▶ TASK REQUIREMENTS:
All the data must be output exactly as given.

┄┄┄┄┄┄

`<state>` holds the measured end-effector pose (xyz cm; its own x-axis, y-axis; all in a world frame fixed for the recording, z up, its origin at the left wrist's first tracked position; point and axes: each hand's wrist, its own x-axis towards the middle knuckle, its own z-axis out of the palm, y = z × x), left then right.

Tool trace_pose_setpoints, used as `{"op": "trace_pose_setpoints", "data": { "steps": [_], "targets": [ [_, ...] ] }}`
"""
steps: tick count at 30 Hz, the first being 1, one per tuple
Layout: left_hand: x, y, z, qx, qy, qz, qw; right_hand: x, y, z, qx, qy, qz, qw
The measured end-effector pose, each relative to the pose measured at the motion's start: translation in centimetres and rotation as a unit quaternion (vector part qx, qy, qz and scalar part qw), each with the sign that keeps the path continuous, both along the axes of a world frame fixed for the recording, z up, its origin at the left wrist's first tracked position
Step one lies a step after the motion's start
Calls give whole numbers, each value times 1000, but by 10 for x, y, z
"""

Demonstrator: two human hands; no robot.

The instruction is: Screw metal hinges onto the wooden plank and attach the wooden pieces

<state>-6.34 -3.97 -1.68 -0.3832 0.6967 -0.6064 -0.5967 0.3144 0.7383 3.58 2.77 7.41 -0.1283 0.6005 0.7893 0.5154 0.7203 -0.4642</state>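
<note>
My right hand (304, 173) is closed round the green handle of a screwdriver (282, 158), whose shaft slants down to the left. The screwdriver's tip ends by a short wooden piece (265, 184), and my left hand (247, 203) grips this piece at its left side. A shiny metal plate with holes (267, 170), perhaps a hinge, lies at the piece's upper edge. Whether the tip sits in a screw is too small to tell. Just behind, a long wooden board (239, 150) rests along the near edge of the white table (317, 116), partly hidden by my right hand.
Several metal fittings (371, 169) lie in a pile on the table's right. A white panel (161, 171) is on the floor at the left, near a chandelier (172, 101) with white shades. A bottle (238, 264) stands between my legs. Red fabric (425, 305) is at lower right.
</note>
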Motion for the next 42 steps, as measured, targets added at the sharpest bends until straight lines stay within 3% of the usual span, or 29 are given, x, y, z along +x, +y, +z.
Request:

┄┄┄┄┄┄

▶ ANSWER BOX:
`<state>` holds the measured end-effector pose (xyz cm; its own x-axis, y-axis; all in a world frame fixed for the recording, z up, its origin at the left wrist's first tracked position; point and axes: each hand's wrist, its own x-axis towards the middle knuckle, its own z-axis out of the palm, y = z × x), left then right.

Tool trace_pose_setpoints, used as `{"op": "trace_pose_setpoints", "data": { "steps": [_], "targets": [ [_, ...] ] }}`
"""
steps: tick count at 30 Hz, the first being 1, one per tuple
Layout: left_hand: x, y, z, qx, qy, qz, qw; right_hand: x, y, z, qx, qy, qz, qw
The measured end-effector pose, each relative to the pose measured at the motion's start: translation in centimetres and rotation as a unit quaternion (vector part qx, qy, qz and scalar part qw), each with the sign that keeps the path continuous, both along the axes of a world frame fixed for the recording, z up, its origin at the left wrist's first tracked position
Step one lies a step after the motion's start
Calls give whole numbers, each value times 1000, but by 10 for x, y, z
"""

Demonstrator: two human hands; no robot.

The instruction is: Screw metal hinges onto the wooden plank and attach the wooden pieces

<state>-6.34 -3.97 -1.68 -0.3832 0.6967 -0.6064 -0.5967 0.3144 0.7383 3.58 2.77 7.41 -0.1283 0.6005 0.7893 0.5154 0.7203 -0.4642</state>
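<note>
My right hand (304, 173) is closed round the green handle of a screwdriver (282, 158), whose shaft slants down to the left. The screwdriver's tip ends by a short wooden piece (265, 184), and my left hand (247, 203) grips this piece at its left side. A shiny metal plate with holes (267, 170), perhaps a hinge, lies at the piece's upper edge. Whether the tip sits in a screw is too small to tell. Just behind, a long wooden board (239, 150) rests along the near edge of the white table (317, 116), partly hidden by my right hand.
Several metal fittings (371, 169) lie in a pile on the table's right. A white panel (161, 171) is on the floor at the left, near a chandelier (172, 101) with white shades. A bottle (238, 264) stands between my legs. Red fabric (425, 305) is at lower right.
</note>
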Motion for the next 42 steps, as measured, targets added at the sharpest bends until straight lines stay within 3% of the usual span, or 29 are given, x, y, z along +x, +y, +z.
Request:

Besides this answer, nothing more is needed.